L’impéritie de l’exécutif américain ne rassure guère les alliés des États-Unis, qui «semblent les seuls, selon l’ex-directeur de la CIA Leon Panetta, sur MSNBC, à pouvoir voler au secours de Washington et proposer leurs bons offices en rétablissant le dialogue avec Téhéran».


Vendredi, l’aviation fédérale américaine (FAA) ordonnait aux compagnies aériennes de dérouter leurs vols loin du chaudron moyen-oriental, jugeant le risque de bavure aérienne extrême après la destruction du drone de l’US Navy. Dans ce même détroit d’Ormuz, le 3 juillet 1988, un destroyer américain, l’USS Vincennes, avait abattu par erreur le vol Iran Air 655, causant la mort de 290 personnes.


«Personne ne veut de cette guerre, résume David Ignatius dans le New York Times.

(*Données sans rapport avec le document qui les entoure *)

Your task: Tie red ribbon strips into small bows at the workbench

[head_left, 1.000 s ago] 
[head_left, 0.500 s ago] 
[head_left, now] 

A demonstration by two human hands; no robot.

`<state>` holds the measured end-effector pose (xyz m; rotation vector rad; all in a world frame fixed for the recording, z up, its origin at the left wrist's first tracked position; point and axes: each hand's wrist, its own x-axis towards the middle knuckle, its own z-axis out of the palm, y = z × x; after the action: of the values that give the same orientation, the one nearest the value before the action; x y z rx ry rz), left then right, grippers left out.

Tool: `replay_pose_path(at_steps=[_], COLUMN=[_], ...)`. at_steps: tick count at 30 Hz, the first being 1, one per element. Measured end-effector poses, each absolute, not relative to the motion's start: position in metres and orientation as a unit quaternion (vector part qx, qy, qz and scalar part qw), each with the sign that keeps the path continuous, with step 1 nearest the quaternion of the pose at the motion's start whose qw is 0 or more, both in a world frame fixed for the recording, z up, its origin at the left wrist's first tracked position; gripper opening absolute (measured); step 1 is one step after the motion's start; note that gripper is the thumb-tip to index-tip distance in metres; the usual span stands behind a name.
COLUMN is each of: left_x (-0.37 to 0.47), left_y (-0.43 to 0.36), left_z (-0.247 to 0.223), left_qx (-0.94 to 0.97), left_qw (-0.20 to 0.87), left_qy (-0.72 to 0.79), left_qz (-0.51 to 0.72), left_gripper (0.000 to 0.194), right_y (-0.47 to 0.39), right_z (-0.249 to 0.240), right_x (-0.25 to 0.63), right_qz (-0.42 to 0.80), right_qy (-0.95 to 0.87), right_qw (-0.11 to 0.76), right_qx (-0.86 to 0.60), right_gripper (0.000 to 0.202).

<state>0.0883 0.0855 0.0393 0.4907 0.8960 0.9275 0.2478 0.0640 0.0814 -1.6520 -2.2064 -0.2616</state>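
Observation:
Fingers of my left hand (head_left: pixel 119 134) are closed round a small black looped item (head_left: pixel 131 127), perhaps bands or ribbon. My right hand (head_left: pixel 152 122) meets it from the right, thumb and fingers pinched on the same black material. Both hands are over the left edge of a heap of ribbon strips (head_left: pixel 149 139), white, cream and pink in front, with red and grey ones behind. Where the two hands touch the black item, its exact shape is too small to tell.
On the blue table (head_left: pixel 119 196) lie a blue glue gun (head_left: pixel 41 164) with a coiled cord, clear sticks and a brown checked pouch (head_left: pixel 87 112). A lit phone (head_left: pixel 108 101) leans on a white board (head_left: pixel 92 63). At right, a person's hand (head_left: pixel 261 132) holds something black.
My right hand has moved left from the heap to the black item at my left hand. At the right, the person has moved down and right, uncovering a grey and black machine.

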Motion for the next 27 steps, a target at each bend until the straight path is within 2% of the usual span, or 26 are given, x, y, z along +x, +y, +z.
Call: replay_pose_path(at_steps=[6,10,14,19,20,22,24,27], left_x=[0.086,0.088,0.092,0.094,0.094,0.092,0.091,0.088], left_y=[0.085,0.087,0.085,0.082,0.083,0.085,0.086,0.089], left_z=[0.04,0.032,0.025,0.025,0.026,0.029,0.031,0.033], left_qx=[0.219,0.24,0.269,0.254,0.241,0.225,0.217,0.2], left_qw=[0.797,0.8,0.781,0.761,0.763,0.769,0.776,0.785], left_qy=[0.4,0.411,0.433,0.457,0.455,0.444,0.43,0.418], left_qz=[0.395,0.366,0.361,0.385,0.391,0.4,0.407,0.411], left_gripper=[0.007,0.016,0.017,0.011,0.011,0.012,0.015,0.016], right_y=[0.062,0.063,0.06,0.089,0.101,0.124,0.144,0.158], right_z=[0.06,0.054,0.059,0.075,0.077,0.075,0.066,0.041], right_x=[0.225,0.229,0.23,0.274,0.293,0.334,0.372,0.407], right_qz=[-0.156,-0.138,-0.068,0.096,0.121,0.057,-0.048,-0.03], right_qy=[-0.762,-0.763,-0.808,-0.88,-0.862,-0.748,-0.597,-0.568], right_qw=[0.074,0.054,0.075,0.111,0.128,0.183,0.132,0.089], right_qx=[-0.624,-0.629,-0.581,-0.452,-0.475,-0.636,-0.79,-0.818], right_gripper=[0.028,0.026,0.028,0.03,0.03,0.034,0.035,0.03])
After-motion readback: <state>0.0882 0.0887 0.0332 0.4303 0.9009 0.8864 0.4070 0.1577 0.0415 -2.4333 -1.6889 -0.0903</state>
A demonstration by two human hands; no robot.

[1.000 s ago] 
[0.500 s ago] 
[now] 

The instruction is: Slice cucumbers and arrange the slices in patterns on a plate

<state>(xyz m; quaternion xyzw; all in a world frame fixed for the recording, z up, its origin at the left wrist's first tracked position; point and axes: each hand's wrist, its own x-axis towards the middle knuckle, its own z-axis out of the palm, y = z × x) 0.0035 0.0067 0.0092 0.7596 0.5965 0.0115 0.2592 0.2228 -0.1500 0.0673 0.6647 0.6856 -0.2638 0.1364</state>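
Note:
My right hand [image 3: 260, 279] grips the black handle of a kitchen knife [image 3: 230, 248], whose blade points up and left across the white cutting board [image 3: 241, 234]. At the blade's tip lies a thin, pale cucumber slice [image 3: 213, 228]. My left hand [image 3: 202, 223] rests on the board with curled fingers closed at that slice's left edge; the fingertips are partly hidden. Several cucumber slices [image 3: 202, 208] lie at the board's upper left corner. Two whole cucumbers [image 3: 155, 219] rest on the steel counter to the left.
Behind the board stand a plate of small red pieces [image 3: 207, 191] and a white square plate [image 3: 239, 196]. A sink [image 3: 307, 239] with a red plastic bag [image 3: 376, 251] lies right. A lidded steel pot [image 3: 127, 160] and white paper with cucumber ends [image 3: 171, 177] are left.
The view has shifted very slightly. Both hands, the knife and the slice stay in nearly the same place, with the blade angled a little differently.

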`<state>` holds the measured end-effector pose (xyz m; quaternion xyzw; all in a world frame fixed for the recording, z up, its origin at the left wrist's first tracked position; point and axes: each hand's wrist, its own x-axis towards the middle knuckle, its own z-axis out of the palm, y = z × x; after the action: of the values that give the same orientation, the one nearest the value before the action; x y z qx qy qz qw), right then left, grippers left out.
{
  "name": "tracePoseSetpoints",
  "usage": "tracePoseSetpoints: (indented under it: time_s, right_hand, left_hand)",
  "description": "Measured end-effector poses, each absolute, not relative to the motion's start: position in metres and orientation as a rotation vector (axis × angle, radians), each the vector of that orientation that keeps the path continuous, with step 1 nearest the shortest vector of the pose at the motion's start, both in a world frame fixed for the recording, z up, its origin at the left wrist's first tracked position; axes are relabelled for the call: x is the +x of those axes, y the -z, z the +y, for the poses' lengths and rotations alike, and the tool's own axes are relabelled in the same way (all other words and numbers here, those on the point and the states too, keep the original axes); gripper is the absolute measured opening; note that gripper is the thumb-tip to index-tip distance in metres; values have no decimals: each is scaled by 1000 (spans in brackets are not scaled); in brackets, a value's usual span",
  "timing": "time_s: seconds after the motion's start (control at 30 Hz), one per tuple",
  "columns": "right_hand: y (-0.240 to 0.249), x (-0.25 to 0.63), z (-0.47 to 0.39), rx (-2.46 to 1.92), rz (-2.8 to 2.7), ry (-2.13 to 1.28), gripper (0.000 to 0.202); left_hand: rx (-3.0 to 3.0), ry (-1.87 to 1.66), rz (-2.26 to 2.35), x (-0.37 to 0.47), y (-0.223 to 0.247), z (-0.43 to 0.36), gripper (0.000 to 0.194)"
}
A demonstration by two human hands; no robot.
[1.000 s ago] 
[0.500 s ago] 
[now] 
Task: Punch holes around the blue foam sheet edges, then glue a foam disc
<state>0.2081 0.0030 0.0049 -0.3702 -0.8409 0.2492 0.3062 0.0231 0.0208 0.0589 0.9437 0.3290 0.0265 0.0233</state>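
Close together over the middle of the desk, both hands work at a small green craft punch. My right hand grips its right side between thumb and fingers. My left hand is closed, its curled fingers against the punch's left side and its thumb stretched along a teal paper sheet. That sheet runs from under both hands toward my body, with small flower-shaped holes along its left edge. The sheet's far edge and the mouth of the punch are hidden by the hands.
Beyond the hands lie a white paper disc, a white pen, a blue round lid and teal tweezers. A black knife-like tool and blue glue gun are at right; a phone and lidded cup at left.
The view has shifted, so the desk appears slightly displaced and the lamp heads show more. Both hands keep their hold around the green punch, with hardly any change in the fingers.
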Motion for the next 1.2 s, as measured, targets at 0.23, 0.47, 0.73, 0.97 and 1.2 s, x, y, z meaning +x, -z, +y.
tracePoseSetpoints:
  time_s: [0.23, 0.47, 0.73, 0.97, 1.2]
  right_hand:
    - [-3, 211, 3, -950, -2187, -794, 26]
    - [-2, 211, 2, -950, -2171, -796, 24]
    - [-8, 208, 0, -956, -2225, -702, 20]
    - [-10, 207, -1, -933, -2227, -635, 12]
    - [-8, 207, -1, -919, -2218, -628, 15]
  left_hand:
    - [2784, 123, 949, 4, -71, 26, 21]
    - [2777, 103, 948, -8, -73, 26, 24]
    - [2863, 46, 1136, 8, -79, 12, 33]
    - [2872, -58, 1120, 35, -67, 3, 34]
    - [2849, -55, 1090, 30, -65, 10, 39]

Mais tout le monde joue la montre: Trump, en continuant de presser toujours plus l’étau des sanctions ; les Iraniens en espérant pouvoir desserrer cet étau avant qu’il leur soit fatal. C’est ce bras de fer foncièrement illogique, produit de la dynamique interne du pouvoir iranien et américain, qui continue de nous pousser toujours plus près du gouffre.»